5

I currently have code to allow me to look through the rows with matching ID from Sheet 1 and Sheet 2. When both IDs match, Sheet 2 information will be pasted to the Sheet 1 rows with the same IDs. My code works on less than 1,000 rows and when I tested it gave results within a minute.
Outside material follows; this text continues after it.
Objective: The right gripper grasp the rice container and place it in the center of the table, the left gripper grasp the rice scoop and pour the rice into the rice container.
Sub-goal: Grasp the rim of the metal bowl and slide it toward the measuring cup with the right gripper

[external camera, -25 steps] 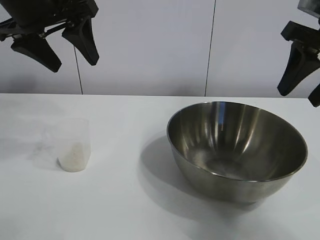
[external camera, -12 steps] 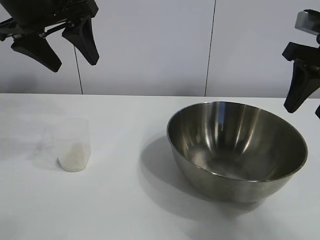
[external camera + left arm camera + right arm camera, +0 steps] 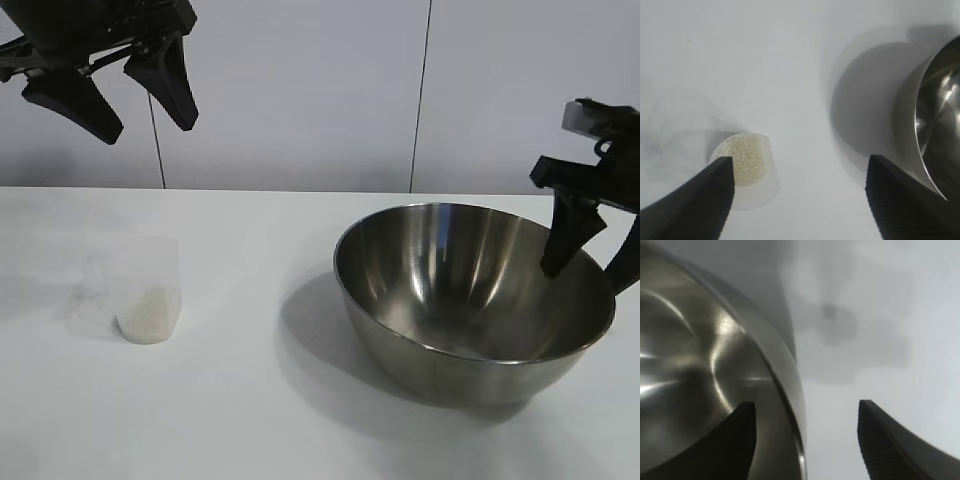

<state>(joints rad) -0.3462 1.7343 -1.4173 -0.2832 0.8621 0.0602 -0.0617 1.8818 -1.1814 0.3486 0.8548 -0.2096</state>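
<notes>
While the white tabletop (image 3: 300,420) fills the lower two thirds of the exterior frame, all the action is at the right. Biggest piece first: the rice container (image 3: 474,300), the shiny steel bowl, sits right of centre and low in the frame, empty, not yet at the middle of the tabletop. And look at the right tool (image 3: 592,250) at the far right edge, level with the bowl's rim, fingers apart and straddling that thin rim! One finger hangs inside the bowl, the other outside; the right wrist view bears it out, rim running between the two dark fingers. That looks like the set-up for a pinch on the wall, so the bowl can be dragged or lifted to centre. No clamp yet, as far as I can tell.

Up in the top left corner, the left tool (image 3: 110,90) hangs high, fingers spread wide, holding nothing, apparently waiting its turn. Below it, at left of the frame, the rice scoop (image 3: 145,290) stands upright with the rice (image 3: 148,318) heaped in its bottom, well apart from the bowl.
</notes>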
The problem is that when I tried to run it for 1,000,000 rows it keeps running and for more than 20 minutes and never stop running since then. I hope anyone could assist me in making changes to the code to allow me to do a loop and copy paste the information from Sheet 2 to Sheet 1 for 200,000 rows.

Sub Sample()


  Dim tracker As Worksheet
    Dim master As Worksheet
    Dim cell As Range
    Dim cellFound As Range
    Dim OutPut As Long

   Set tracker = Workbooks("test.xlsm").Sheets("Sheet1")
   Set master = Workbooks("test.xlsm").Sheets("Sheet2")

   Application.ScreenUpdating = False
    For Each cell In master.Range("A2:A200000")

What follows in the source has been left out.